TASK DIRECTIONS:
Read the records below and report each line in which "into" occurs.

Records from a dataset
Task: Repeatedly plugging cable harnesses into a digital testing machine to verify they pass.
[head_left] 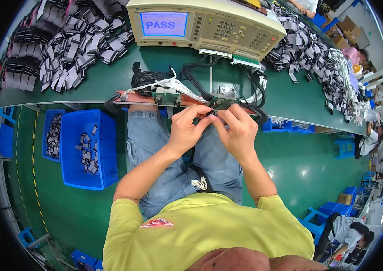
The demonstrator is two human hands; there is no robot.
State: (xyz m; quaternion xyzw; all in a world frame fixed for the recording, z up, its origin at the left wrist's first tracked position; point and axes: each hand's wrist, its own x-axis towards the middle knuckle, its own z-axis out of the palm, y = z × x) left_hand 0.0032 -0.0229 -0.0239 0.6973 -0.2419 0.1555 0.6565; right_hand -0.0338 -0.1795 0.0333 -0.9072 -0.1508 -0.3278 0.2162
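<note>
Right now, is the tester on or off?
On: the screen of the beige tester is lit, showing text.

This is a factory workshop for electrical parts, by the look of it: beyond the left hand (188, 127) and right hand (239, 132), a bench-top tester (212, 32) with a lit screen stands on a long green bench (300, 105), between heaps of short flat cables (71, 54). Left of the left hand, blue bins (110, 151) sit on a green floor (286, 167) (striped tape (34, 167) marks it), while far right of the right hand are co-workers (347, 232), blue stools (313, 221) and cartons (348, 30).
</note>
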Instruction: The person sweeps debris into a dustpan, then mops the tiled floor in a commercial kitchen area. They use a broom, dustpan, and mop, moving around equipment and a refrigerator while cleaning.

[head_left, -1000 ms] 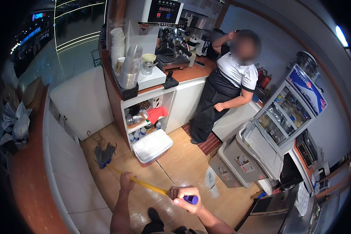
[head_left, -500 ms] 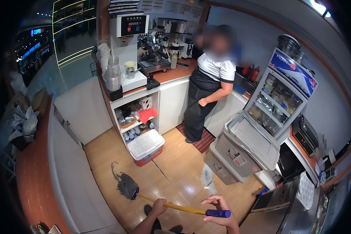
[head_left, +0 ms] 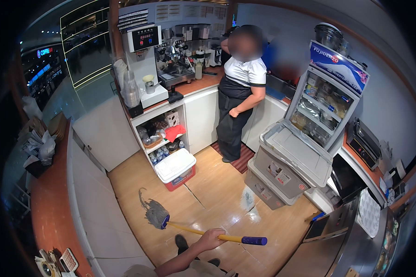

ANSWER SPACE:
Task: Repeatedly plugging cable harnesses into a digital testing machine to verify they pass.
Instruction: The person sweeps debris into a dustpan, then mops the tiled floor in a commercial kitchen area. They use a broom, dustpan, and mop, moving around equipment and a refrigerator while cleaning.

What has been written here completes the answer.